World Food Day signifies the founding of the UN's Food and Agriculture Organization in 1945. It first began in 1981 as an annual day to address the problem of global hunger.

MSU horticulture Professor John Biernbaum and sociology Professor Lawrence Busch will speak at MSU's teleconference following the broadcast. Biernbaum also coordinates the MSU Student Organic Farm, and Busch directs MSU's Institute for Food and Agricultural Standards.

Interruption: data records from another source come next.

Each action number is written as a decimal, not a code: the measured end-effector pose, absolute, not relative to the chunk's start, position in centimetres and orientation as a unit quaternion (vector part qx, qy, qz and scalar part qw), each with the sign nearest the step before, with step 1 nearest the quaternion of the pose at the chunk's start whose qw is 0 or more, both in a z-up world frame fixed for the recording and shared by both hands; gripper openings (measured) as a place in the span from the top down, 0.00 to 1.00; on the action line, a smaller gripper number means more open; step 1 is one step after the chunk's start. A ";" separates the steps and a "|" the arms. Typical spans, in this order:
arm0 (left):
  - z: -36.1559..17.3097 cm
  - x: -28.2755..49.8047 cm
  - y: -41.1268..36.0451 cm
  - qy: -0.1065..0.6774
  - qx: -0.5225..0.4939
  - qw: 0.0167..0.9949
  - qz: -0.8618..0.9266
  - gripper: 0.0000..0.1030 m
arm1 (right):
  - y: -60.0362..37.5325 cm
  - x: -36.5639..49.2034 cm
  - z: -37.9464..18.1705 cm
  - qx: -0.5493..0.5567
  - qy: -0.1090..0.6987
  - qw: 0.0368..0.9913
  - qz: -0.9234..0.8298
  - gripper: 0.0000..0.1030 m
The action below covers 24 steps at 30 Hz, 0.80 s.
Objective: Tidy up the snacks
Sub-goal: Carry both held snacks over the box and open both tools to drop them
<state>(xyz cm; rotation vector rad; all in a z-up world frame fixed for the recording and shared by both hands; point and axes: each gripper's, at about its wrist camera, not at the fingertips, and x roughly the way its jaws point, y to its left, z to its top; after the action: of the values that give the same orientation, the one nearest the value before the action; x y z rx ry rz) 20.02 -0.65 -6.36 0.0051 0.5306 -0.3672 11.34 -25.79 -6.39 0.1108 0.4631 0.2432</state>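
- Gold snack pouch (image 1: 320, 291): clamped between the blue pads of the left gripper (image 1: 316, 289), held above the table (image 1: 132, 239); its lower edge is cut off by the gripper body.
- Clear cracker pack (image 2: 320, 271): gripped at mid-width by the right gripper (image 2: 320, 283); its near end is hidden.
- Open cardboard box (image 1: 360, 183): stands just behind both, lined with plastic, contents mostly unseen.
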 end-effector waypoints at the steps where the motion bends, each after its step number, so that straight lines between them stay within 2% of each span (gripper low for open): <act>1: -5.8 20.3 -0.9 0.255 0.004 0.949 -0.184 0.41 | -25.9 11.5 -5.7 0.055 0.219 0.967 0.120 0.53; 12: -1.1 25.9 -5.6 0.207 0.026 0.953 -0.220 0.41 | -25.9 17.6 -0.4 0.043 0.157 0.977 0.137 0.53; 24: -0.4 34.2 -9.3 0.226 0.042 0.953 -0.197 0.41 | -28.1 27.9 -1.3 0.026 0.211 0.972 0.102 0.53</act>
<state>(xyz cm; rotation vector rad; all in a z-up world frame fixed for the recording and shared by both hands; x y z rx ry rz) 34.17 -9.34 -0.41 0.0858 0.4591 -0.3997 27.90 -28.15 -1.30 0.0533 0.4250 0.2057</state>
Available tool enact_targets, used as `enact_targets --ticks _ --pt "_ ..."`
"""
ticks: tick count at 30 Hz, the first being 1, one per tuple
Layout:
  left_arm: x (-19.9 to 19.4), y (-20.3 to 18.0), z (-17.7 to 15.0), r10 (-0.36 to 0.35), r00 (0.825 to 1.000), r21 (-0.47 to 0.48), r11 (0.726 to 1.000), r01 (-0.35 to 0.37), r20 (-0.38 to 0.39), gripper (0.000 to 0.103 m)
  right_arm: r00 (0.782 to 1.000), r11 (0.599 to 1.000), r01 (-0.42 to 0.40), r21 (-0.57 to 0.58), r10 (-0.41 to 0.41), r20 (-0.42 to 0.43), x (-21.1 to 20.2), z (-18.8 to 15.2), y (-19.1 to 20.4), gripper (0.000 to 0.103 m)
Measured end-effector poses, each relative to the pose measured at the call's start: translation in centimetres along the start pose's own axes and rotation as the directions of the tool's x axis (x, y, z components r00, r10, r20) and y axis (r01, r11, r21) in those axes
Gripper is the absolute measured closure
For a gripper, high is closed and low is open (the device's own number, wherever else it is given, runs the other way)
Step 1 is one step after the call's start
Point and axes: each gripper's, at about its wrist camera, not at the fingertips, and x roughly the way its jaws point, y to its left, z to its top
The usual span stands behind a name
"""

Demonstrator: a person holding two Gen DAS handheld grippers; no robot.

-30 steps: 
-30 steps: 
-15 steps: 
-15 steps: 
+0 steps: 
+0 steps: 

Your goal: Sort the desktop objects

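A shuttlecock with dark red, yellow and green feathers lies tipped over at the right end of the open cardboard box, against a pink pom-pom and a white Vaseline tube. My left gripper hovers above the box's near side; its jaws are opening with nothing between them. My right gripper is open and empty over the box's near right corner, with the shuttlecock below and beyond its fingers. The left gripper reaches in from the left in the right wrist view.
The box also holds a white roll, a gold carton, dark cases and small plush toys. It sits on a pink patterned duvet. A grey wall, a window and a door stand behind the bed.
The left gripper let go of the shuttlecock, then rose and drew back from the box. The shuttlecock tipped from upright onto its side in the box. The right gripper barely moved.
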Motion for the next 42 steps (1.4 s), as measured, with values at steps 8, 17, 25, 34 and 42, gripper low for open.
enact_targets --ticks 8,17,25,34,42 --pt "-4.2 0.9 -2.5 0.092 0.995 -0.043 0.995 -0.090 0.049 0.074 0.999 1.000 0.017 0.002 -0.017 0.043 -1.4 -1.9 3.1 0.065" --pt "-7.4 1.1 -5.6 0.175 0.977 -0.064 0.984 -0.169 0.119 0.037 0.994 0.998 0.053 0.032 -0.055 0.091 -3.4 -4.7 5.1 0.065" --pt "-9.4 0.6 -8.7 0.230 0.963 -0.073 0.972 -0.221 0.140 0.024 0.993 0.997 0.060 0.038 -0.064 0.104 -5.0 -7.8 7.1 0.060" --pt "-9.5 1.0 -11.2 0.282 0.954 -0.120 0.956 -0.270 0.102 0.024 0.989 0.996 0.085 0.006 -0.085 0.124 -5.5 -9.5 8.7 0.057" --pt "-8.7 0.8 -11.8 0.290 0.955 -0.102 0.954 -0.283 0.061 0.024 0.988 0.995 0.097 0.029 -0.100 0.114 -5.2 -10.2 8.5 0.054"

Jeff Armstrong, dean of the College of Agriculture and Natural Resources, said MSU's acknowledgment of World Food Day connects with the aim of his college and fits with MSU President Lou Anna K. Simon's discussions about MSU as a global land-grant university.

"(World Food Day is) very important to us as citizens with plenty, (while) many others are really suffering from a lack of food," Armstrong said. "It's a very important part of (MSU's) culture to be an engaged university and engaged at a global level."

He said university faculty members have been in different parts of Africa for over two decades working in programs to ensure that people in that region have enough to eat.

For example, former MSU President M. Peter McPherson has been working with the Partnership to Cut Hunger and Poverty in Africa in Washington, since leaving his post at MSU in December.

"Food security is a very big issue," Armstrong said. Galbraith said she hopes the teleconference will raise students' awareness of worldwide poverty and hunger problems, and inform students of different actions they can take — such as further horticultural research or making better decisions about local food choices.

"It's one of the focuses of this year — how the local choices we make affect people in the developing world," Galbraith said.